- REQUIRED ACTION:
Extract all lines in the data that contain the word "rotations".

- SUPPLIED RECORDS:
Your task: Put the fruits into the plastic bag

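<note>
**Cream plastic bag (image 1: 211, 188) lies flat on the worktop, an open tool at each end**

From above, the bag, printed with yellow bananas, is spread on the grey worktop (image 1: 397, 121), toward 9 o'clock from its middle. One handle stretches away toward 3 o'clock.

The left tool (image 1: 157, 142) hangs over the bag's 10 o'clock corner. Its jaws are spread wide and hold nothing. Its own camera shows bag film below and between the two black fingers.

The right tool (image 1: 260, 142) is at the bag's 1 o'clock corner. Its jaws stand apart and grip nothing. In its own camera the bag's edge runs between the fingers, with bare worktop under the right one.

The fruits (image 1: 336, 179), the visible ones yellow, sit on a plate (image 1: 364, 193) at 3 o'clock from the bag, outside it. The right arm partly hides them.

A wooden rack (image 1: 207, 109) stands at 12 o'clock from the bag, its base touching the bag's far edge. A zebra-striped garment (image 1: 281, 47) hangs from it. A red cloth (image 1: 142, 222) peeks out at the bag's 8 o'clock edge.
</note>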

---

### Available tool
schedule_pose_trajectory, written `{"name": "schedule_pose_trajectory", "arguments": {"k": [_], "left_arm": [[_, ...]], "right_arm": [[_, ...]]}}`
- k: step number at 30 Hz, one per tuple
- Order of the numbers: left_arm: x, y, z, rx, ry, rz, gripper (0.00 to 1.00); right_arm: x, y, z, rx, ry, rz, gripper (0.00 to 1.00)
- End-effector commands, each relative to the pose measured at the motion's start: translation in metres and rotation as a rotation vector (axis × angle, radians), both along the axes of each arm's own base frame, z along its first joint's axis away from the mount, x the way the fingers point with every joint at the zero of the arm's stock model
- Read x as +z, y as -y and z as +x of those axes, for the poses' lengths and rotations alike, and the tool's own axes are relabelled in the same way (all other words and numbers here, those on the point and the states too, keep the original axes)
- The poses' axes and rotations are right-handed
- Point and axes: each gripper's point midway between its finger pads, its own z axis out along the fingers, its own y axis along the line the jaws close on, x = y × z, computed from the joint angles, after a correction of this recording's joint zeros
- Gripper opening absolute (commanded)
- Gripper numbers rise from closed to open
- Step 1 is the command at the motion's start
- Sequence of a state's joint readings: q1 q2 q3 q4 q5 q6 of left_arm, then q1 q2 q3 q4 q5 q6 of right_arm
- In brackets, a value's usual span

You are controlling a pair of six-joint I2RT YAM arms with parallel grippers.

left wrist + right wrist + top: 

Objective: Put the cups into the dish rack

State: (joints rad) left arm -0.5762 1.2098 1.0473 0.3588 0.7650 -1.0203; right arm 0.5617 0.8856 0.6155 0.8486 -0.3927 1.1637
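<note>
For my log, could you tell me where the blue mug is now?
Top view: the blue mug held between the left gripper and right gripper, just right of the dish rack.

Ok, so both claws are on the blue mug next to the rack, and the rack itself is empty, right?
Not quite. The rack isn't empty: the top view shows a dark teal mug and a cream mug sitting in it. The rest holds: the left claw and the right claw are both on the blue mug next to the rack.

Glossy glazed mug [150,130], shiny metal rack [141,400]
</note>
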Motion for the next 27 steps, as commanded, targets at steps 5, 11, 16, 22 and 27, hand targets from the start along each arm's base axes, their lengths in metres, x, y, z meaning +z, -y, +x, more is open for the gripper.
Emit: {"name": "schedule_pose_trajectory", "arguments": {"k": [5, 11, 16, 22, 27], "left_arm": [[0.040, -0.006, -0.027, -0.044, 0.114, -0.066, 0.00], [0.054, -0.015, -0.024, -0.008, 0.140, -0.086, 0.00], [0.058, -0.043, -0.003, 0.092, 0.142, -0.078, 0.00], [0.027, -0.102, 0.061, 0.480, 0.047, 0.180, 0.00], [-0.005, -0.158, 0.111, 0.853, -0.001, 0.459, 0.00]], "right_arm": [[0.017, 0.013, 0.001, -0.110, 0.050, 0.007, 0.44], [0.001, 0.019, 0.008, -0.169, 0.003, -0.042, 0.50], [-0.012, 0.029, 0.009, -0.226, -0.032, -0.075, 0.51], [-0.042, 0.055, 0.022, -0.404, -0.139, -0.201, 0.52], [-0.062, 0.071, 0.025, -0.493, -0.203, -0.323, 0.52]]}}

- EXERCISE RESPONSE:
- Read x as +z, y as -y and z as +x of those axes, for the poses' lengths and rotations alike, and the tool's own axes are relabelled in the same way (all other words and numbers here, those on the point and the states too, keep the original axes)
- The poses' axes and rotations are right-handed

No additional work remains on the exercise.